Last Thursday morning—right after the first two days of Sukkot—I went downstairs with my daughter, ready to head to the office. I walked to the spot where I knew I had parked just before yom tov, but lo and behold, the car wasn’t there.
Now, in our household, that’s not entirely unusual. We’re multiple people sharing a single vehicle. Sometimes my wife parks it, sometimes I do, and sometimes it's my daughter. We even have a dedicated WhatsApp group called “Where is the car?” and whoever parks it last is supposed to update the group.
So I called my wife.
“Did you move the car before yom tov?”
“Nope,” she said, “You were the last one to park it.”
I’ll admit, I can be a little absent-minded sometimes, and it’s possible I parked one block over.
I walked up 1st Ave, no car.
Down 2nd Ave, still nothing.
I circled the block twice. Gone.
I zigzagged back and forth to all the possible spots I would ever park the car, and nothing!
I called 311, in case it had been towed. They asked for my license plate number, which, of course, I’d forgotten. So I had to call my wife again (thank G-d one of us is organized!), but after checking, 311 said there was no record of any towing.
At this point, I started to worry. Could it have been stolen?
I called the police, who ran the plates and reported back: “It wasn’t stolen. It was repossessed.”
I found myself completely speechless.
Repossessed? How could it be?!
It turns out the car—our leased Honda—had been repossessed because we hadn’t paid the bills … for over a year!
Now, I am meticulous with bills. I thought everything was being paid by my secretary, but somehow, the lease invoices were sent to her, and for some reason she had ignored them.
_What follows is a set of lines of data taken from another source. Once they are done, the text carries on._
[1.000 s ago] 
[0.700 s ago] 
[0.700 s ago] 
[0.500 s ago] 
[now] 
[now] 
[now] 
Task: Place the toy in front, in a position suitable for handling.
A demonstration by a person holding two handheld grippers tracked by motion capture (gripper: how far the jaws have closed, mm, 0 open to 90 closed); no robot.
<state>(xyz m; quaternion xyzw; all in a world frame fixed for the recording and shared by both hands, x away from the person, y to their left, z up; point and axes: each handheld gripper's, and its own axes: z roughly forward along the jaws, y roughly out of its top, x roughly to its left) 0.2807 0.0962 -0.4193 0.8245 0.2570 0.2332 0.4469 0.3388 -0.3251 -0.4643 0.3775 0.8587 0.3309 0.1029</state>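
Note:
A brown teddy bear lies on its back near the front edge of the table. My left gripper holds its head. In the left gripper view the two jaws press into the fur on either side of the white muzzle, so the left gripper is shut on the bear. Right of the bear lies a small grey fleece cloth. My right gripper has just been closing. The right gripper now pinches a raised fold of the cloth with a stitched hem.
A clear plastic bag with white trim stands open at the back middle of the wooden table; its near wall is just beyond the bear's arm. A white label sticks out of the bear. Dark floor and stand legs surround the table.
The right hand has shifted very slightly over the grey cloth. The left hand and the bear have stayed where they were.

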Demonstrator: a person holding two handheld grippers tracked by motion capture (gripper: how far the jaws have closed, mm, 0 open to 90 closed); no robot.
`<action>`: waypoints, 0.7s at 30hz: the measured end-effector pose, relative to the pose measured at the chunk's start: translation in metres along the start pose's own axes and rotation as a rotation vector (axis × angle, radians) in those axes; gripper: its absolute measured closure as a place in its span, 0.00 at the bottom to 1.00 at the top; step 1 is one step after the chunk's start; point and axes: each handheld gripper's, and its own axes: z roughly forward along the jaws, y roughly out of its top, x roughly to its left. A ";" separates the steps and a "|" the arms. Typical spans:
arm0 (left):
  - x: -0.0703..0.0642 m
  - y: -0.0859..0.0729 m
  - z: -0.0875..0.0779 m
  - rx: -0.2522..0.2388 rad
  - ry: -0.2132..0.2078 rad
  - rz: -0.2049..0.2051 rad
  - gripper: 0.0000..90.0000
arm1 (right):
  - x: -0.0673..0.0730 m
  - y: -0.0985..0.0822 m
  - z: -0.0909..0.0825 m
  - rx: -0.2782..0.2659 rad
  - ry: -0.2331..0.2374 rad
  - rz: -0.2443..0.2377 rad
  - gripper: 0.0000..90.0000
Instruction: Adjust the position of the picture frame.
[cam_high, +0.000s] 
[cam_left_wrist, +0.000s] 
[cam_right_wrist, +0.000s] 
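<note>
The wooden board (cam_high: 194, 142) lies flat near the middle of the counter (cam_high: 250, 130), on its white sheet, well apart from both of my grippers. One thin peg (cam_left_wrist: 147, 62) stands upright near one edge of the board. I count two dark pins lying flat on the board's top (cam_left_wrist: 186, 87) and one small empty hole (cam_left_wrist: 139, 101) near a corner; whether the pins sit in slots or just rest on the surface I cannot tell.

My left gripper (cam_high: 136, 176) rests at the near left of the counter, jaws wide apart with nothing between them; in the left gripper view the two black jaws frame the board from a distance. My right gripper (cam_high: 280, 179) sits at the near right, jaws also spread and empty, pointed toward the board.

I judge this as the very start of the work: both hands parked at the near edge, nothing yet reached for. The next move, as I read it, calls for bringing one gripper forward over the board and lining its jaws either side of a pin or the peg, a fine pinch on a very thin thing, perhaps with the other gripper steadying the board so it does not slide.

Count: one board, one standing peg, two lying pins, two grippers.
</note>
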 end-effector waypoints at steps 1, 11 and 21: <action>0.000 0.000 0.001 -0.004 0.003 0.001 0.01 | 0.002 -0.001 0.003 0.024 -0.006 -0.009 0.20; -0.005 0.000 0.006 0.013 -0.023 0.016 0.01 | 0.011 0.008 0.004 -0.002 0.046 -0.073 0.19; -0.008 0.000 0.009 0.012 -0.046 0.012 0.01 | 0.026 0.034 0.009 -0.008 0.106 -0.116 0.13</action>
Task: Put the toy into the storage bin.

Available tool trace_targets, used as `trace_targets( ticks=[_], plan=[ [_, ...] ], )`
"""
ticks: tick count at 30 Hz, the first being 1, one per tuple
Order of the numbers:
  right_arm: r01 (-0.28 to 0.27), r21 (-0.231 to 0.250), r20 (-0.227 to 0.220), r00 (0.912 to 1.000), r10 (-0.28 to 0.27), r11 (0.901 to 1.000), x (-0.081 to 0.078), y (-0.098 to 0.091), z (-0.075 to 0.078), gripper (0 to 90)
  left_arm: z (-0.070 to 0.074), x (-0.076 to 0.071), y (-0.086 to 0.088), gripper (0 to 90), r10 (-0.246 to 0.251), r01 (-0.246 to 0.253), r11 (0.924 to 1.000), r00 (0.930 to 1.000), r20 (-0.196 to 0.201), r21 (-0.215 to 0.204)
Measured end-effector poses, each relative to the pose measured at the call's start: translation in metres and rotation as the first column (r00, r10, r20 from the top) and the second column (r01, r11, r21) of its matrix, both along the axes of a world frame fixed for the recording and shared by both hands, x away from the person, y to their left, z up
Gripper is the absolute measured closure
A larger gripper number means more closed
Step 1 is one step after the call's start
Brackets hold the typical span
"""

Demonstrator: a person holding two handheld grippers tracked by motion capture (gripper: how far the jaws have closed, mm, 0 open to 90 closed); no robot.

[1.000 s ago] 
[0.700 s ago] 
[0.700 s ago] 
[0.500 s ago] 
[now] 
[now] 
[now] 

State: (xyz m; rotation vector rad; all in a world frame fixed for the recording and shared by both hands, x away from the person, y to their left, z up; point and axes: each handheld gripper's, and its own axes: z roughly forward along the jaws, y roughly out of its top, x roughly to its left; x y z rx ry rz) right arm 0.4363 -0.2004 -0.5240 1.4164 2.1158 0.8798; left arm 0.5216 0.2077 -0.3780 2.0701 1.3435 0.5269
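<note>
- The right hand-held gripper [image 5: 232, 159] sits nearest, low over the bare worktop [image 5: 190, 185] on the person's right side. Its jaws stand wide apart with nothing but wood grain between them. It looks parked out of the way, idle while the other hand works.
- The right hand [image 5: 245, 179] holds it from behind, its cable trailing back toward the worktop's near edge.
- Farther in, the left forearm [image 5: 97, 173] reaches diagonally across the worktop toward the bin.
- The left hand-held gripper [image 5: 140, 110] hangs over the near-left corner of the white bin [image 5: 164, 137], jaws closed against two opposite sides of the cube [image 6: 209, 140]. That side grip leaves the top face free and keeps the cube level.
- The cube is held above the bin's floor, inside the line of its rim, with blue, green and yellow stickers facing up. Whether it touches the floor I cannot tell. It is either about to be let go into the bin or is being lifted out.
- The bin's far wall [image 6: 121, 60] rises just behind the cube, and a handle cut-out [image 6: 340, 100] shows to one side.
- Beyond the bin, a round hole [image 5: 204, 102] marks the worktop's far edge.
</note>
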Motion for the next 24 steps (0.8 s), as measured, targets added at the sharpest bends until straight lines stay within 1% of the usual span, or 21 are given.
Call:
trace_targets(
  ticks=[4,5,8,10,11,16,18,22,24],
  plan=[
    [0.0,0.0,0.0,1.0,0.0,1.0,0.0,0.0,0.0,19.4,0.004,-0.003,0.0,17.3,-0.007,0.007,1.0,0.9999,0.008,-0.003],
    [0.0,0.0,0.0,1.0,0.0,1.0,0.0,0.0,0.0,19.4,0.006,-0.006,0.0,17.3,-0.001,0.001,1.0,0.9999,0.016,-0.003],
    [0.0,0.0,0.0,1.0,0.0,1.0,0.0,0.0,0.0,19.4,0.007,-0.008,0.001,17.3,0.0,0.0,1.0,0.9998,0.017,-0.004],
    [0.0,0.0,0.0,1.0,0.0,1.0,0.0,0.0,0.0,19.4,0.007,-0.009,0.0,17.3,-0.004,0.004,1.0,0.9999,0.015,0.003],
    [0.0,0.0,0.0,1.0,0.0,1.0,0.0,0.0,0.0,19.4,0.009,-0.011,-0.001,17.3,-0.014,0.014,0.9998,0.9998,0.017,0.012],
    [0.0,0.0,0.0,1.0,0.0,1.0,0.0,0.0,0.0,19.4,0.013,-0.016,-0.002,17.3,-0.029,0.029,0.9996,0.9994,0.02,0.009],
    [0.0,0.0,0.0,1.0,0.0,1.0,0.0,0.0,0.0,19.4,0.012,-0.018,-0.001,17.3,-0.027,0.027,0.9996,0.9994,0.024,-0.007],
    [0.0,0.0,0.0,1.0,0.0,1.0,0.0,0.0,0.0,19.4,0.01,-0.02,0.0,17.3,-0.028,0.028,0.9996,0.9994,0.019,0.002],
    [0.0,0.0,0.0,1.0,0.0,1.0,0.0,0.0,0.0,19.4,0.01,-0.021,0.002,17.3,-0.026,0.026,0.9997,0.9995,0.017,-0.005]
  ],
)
Honda even called multiple times, and again it was ignored.
To get the car back, I had to pay off the entire lease—$42,159—in one check. There was no way around it. Otherwise, my credit would be destroyed for years.
Frustrated doesn’t even come close to how I was feeling. This was next level! I had to get hold of the 42k and then go personally to the bank and get a bank check.
But there was no way around it. So off I went to the bank, all the while wondering how on earth this could have happened.
As of today, we still don’t have the car back.
But it’s been a good reminder that we are not in control, even though we often think we are! G-d and G-d alone runs every facet of our lives. For some reason, He wanted my minivan to be repossessed. And, since the Baal Shem Tov taught that we should seek a lesson in every experience and encounter, I’ve been wracking my brain. What that lesson is, I have no idea. Maybe it was to write this blog and inspire someone reading it!
But in Yiddish, there’s a beautiful saying: “Zol zayn a kapporah” — may it be an atonement. Maybe something far worse was supposed to happen, and G-d, in His kindness, decided to take it out on the car instead.
So should I get angry? Lose sleep? Take it out on my secretary? No way.
Clearly, G-d had some reason for wanting all those payments to go missed and all the phone calls ignored. This is Him showing us that He is in control and everything happens because He wills it—something we need to make a conscious effort to ingrain into every fiber of our being.
And after all: If G-d took the car, then He can give it back! And until then, I’ll just thank Him for trading a crisis for a car.